[COLLECTED DATA — start]

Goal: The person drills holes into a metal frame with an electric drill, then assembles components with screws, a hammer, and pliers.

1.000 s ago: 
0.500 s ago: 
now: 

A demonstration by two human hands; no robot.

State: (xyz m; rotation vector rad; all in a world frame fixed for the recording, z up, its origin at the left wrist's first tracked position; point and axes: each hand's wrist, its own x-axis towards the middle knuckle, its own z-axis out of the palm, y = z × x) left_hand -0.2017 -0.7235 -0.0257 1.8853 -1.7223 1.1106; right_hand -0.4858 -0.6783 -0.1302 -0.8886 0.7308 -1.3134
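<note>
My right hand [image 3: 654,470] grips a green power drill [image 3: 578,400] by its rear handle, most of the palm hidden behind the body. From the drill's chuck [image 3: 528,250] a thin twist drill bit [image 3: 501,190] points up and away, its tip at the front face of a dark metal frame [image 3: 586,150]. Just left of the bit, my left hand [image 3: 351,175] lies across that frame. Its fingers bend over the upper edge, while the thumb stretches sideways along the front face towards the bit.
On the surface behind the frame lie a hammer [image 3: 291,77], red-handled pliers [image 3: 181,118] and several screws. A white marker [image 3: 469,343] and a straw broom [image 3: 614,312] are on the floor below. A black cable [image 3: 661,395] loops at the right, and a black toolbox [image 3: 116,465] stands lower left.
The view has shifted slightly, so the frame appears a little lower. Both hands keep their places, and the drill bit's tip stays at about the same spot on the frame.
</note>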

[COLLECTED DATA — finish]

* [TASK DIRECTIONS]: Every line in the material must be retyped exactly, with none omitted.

* [ANSWER FOR THIS EXERCISE]:
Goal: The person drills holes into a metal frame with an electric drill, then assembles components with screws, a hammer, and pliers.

1.000 s ago: 
0.500 s ago: 
now: 

A demonstration by two human hands; no robot.

State: (xyz m; rotation vector rad; all in a world frame fixed for the recording, z up, its origin at the left wrist's first tracked position; point and axes: each hand's wrist, its own x-axis towards the middle knuckle, its own z-axis out of the palm, y = z × x) left_hand -0.2017 -0.7235 -0.0257 1.8853 -1.7223 1.1106; right_hand -0.4858 -0.6783 -0.1302 -0.8886 0.7308 -1.3134
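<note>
My right hand [image 3: 654,470] grips a green power drill [image 3: 578,400] by its rear handle, most of the palm hidden behind the body. From the drill's chuck [image 3: 528,250] a thin twist drill bit [image 3: 501,190] points up and away, its tip at the front face of a dark metal frame [image 3: 586,150]. Just left of the bit, my left hand [image 3: 351,175] lies across that frame. Its fingers bend over the upper edge, while the thumb stretches sideways along the front face towards the bit.
On the surface behind the frame lie a hammer [image 3: 291,77], red-handled pliers [image 3: 181,118] and several screws. A white marker [image 3: 469,343] and a straw broom [image 3: 614,312] are on the floor below. A black cable [image 3: 661,395] loops at the right, and a black toolbox [image 3: 116,465] stands lower left.
The view has shifted slightly, so the frame appears a little lower. Both hands keep their places, and the drill bit's tip stays at about the same spot on the frame.
</note>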

The exercise is done.